As was the case in the U.S. before labor unions fought back in the late 19th and early 20th centuries, today's manufacturing in China is proof that capital—i.e. factory owners—will often try to get away with everything that they can. That includes unsafe worker conditions, insanely long working hours, and work weeks in excess of 80 hours per week.
Apple has held its contractors to a higher standard than local regulations require, and certainly greater than actual conditions on the ground, but not all suppliers have met Apple's requirements, as documented by many activist groups.

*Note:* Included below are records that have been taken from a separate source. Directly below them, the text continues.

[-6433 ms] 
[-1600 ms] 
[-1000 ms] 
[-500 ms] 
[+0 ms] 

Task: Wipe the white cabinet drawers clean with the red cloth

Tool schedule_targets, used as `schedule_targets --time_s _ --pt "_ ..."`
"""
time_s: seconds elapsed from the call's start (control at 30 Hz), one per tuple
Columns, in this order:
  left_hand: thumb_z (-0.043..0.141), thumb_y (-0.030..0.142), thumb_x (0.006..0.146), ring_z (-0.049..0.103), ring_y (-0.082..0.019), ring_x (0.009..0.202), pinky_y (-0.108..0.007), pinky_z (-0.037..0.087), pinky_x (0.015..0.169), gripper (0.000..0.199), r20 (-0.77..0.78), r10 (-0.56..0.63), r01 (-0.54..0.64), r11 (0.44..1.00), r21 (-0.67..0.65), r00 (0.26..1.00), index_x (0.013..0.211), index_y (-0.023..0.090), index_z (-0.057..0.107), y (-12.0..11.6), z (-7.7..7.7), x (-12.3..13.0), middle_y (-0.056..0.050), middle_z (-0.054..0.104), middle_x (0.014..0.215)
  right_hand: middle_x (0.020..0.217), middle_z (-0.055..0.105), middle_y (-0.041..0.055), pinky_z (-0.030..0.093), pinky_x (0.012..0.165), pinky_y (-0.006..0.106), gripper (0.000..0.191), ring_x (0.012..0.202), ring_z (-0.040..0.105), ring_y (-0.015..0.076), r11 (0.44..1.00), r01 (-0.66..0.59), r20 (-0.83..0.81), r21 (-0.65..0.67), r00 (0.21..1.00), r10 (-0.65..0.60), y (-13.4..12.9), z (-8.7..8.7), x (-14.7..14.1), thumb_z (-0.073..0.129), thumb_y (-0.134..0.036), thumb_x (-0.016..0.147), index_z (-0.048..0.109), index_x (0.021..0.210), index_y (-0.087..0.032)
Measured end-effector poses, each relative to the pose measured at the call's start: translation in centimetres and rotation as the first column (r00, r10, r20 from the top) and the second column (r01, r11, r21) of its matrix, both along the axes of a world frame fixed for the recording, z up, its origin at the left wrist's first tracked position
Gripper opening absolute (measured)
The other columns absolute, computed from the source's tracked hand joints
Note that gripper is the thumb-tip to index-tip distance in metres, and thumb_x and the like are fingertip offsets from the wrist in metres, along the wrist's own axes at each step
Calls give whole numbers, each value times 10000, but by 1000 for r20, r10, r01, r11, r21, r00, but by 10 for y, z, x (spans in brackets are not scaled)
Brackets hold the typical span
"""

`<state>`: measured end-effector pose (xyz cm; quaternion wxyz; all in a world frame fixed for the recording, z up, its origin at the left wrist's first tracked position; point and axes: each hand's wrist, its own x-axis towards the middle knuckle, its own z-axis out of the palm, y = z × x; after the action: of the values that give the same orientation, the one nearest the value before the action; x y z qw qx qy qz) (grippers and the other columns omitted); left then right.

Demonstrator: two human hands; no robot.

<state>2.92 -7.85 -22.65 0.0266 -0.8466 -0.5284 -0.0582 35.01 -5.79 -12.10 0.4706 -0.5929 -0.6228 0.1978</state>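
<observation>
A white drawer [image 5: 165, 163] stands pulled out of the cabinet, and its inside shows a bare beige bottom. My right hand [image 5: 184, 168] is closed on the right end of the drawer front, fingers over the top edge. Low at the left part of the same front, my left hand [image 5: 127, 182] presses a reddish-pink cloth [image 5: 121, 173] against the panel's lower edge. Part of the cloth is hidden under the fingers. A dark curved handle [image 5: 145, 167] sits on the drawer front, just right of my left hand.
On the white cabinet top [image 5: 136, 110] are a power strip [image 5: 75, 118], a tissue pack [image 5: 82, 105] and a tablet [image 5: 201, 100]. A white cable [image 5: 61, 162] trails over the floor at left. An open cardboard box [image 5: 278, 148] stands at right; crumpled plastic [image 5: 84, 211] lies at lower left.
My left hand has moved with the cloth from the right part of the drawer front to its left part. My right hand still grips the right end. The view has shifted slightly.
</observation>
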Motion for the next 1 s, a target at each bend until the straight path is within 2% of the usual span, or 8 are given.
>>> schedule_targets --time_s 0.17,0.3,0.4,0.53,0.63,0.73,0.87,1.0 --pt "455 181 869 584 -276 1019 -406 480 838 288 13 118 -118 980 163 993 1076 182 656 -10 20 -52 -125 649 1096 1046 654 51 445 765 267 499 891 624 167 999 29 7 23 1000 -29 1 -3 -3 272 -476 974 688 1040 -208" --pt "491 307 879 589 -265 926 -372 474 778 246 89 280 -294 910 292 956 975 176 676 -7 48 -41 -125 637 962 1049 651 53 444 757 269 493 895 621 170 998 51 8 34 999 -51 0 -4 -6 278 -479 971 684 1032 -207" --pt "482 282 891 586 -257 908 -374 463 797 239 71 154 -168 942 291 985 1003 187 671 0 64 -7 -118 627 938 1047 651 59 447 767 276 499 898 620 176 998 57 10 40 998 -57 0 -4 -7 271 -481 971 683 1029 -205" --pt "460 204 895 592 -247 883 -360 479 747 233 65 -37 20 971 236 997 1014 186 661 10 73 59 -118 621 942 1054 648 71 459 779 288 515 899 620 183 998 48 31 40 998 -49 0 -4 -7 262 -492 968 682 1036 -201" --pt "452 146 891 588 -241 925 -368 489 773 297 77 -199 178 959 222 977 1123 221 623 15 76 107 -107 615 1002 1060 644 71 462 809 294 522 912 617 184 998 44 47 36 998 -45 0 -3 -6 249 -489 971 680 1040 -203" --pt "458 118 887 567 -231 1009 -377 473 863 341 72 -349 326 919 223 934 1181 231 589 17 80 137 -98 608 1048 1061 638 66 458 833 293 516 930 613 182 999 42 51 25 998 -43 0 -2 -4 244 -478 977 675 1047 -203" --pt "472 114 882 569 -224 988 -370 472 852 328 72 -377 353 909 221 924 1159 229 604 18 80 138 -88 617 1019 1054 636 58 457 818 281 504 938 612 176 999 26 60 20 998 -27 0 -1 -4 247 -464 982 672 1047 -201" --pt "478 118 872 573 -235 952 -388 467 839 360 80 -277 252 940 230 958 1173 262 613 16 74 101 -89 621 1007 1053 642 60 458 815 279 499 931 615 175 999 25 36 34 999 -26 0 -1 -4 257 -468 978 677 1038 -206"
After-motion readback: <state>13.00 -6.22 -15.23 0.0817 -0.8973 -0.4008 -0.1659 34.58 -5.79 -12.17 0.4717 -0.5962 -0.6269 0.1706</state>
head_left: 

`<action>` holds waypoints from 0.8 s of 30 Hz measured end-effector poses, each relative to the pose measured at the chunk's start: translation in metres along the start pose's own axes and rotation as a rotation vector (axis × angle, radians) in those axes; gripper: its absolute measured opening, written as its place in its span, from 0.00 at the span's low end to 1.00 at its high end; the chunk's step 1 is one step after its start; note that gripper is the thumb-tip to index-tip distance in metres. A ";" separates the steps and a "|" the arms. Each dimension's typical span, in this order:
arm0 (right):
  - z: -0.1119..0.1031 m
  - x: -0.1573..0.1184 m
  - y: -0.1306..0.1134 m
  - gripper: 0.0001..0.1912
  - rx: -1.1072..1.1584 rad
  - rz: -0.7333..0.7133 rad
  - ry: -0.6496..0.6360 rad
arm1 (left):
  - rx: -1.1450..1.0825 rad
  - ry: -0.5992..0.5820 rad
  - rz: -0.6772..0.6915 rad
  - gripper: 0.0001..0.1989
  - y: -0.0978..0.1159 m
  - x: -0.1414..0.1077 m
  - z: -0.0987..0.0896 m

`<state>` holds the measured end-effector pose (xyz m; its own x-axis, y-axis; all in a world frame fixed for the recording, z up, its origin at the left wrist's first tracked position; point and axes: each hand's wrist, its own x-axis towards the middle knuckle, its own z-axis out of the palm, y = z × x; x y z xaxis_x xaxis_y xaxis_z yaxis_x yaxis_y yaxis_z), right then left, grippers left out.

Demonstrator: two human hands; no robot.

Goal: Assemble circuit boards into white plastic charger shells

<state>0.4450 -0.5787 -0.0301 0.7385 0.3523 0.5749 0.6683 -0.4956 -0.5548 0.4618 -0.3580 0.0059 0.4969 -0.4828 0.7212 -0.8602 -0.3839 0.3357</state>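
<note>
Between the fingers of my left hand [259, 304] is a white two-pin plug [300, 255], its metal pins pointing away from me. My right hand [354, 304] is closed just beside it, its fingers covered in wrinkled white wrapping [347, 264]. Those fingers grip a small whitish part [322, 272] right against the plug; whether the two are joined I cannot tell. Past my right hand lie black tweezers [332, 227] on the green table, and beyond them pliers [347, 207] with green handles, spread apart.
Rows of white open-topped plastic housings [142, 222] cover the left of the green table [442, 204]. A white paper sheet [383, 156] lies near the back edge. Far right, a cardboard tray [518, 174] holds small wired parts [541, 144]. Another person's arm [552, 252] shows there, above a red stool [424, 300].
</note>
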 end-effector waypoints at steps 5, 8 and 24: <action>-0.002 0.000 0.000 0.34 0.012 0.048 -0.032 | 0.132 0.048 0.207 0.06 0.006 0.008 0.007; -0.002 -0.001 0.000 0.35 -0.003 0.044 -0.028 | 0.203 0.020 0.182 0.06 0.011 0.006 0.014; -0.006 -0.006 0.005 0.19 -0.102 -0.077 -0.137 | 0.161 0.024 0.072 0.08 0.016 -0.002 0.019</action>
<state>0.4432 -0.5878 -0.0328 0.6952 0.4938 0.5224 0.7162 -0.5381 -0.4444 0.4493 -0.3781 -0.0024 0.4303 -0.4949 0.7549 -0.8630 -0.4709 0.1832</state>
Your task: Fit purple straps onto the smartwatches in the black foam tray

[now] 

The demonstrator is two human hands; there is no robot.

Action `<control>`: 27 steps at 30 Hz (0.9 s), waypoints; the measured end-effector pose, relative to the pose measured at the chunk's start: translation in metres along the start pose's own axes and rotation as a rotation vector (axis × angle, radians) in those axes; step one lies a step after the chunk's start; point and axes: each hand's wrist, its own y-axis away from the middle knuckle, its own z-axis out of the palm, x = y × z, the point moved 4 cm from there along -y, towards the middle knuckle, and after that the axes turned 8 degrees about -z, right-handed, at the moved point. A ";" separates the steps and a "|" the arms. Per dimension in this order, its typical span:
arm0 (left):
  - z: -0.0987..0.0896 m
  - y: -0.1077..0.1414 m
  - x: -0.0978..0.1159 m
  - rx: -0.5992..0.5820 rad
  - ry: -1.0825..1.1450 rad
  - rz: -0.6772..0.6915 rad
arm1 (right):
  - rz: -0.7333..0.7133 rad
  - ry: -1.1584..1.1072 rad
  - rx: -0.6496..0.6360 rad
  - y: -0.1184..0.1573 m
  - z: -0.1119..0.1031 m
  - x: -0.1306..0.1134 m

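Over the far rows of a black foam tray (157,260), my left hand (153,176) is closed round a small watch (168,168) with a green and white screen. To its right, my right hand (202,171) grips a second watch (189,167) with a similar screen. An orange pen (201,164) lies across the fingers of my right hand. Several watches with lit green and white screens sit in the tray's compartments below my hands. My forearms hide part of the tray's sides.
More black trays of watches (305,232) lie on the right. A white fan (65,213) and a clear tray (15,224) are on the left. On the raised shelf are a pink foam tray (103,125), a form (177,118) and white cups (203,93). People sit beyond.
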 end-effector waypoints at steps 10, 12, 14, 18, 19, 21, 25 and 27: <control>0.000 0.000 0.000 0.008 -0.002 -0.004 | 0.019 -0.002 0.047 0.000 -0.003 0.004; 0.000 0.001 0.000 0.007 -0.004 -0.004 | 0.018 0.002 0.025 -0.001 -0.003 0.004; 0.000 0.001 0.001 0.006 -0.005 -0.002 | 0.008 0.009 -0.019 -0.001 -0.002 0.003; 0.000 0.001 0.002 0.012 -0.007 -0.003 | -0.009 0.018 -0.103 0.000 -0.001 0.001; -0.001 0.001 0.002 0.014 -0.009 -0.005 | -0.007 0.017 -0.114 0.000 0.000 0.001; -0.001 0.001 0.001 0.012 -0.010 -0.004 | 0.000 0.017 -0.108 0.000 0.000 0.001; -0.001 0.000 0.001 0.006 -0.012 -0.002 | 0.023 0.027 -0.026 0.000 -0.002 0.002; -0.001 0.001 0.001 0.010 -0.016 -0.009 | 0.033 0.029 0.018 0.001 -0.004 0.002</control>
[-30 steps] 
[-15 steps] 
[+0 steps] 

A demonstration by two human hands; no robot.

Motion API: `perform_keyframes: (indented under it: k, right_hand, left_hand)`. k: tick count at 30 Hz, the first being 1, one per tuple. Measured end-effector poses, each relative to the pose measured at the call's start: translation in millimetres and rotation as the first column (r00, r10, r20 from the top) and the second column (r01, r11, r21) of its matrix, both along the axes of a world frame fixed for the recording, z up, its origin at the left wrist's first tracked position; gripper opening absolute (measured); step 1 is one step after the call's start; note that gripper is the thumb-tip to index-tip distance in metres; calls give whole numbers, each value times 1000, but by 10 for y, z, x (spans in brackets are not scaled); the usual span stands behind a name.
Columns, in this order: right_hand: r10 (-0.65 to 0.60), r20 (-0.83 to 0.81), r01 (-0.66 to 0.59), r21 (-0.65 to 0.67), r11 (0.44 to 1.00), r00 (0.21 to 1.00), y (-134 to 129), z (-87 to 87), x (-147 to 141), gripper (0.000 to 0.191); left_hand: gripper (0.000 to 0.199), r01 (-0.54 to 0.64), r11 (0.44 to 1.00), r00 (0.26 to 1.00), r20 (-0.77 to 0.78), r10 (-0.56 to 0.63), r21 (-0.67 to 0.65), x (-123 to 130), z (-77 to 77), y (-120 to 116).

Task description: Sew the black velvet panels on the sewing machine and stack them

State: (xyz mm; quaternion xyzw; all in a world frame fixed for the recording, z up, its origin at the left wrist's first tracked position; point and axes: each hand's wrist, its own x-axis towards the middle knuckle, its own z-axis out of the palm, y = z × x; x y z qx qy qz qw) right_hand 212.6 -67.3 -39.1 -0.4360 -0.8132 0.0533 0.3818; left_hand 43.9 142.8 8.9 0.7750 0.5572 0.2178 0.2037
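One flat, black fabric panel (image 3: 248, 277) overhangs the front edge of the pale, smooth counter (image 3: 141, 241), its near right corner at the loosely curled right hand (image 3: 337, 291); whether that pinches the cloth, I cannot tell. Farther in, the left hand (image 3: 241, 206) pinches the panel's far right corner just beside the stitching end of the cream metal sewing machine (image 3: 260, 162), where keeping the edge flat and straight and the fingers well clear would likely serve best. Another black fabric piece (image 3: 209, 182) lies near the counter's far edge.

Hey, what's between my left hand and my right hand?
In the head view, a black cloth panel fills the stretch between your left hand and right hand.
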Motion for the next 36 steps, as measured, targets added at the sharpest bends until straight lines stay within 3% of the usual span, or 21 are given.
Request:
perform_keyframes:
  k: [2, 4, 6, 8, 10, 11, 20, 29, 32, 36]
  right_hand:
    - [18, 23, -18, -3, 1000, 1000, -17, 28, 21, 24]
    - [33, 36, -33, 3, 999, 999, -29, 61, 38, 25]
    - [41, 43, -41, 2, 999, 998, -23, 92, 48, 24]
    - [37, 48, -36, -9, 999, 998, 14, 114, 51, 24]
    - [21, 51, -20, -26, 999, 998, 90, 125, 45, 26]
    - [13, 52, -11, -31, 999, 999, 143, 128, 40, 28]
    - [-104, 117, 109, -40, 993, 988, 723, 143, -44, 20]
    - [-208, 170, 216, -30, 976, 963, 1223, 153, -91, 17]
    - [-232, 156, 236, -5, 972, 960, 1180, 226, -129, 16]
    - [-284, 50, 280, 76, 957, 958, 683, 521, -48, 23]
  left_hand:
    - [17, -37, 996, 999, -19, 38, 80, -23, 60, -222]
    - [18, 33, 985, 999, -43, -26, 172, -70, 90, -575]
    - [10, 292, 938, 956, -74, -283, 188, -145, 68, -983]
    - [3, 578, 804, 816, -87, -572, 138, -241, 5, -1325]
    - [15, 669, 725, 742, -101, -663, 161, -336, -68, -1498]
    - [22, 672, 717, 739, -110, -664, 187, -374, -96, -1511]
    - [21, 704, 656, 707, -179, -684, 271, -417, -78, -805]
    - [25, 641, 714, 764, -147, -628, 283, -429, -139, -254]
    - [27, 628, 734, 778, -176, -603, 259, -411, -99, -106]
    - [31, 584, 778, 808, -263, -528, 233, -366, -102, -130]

To help, Apple has been offering education courses designed to help train workers in their own rights. In 2013, the company said that it trained 1.5 million of its workers on their rights, with a cumulative total of 3.8 million workers receiving rights education since 2007. Both numbers are impressive, and Apple offered this chart to demonstrate progress in this area:
Pressure and Results
Apple began issuing Supplier Responsibility Reports in 2011 in the midst of intense criticism of working conditions at third party manufacturers, particularly in China. While the workers making Apple devices received higher pay than other workers, and while Apple worked harder than other Western electronics firms on maintaining safe worker conditions, Apple's position as the most profitable tech company on the planet made it the focus for activist groups and others interested in worker rights.
Such is corporate life when you make many billions of dollars in profits every quarter—you get held to a far higher standard than the Dells of the world.
At the same time, the reality is that Apple not only stepped up its already best-in-class supplier management efforts, Apple also stepped up its transparency efforts, including this quarterly report.
It remains to be seen if the company gets any credit for its progress, or if Apple's competitors will get anything approaching the same scrutiny from the mainstream press (Hint: they won't).
That said, The New York Times, which has published a number of highly critical pieces about Apple's supply chain, focused on the fact that Apple reported that the tantalum smelters used by its suppliers were conflict-free in a piece that was mostly positive.